Definitely a splurge purchase getting tickets to his “Force Majeure” tour in DC, but something super exciting to get me through the month of April. He’s been a favorite comedian of mine for years and it’s a dream come true to get to see him live. Something I’ve come to learn that’s important for me is to have these types of fun adventures on the schedule so I always have things to look forward to. Just like the classes I took at the Workhouse Arts Center, seeing Eddie Izzard from the balcony of the Warner Theatre will be a wonderful experience that I look back on and cherish.

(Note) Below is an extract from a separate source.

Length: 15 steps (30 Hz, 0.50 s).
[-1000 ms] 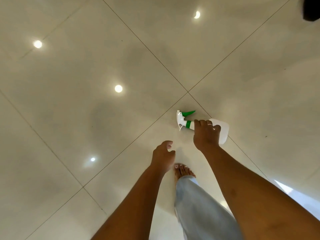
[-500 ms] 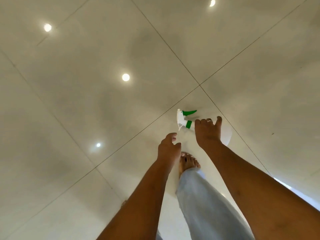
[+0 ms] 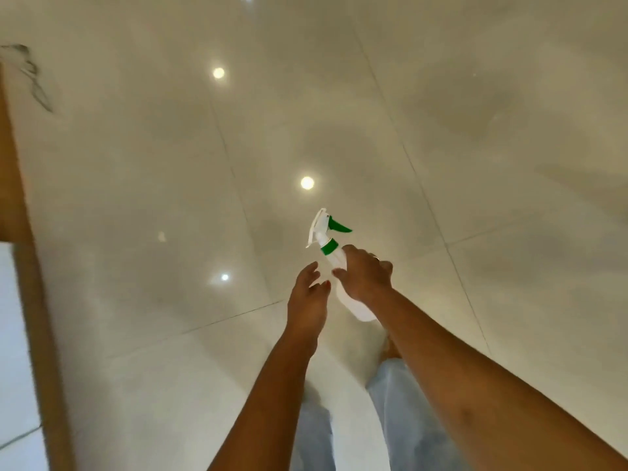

I may not always have something new or interesting to share, but somehow i have managed to crank out 100 posts since this here blog was created a few years ago! May not be much to some folks, but it’s a nice milestone to reach for me. And I could use something to celebrate right about now, no matter how small.
Lately, I find myself doing less and less of my usual creative arts and instead have thrown myself into learning HTML and CSS. With a combination of fantastic SkillShare classes and the tutorials available at Codecademy, I’ve stuffed my brain to the gills with all manner of code. I’ve created mock webpages and a resume site. tinkering with a line here or there to create something new. So in a way, I suppose it is still an artistic endeavor, just more of a non-traditional one. I plan to take some classes at the local community college to get a certificate in web design – I just might find myself doing this as a career!
I had my two glass-working classes at the Workhouse Arts Center yesterday and they were both a blast. I learned not to fear the flame and how to be patient working with glasses of varying melting temperatures. I have a handful of glass leaves to show for my efforts (and a few minor burns!). I doubt I’ll be doing much more with those skills, but it was still enjoyable to learn them. As finances will allow, I plan to take more workshops at the Center, possibly stained glass and ceramics.
Despite the coding endeavors and glass lessons, life has been a bit gray and bleak for me. I try to keep my head up and treat myself with compassion in all that I do. But it’s difficult to contend with half a lifetime’s worth of negativity and erroneous messages; they form the tape of self-doubt that plays on loop when I’m feeling weak and vulnerable. I spend time cuddling with the cat or taking a long hot bath, finding ways to give myself small breaks and distractions. I have to believe that giving myself more opportunities to learn and grow (like the web design classes and WAC workshops) will help solidify my self-confidence. We shall see.
As March begins winding down, I have a very exciting opportunity coming up. On the 30th, I’m going to head down to a great little gem in Lorton, VA called the Workhouse Arts Center.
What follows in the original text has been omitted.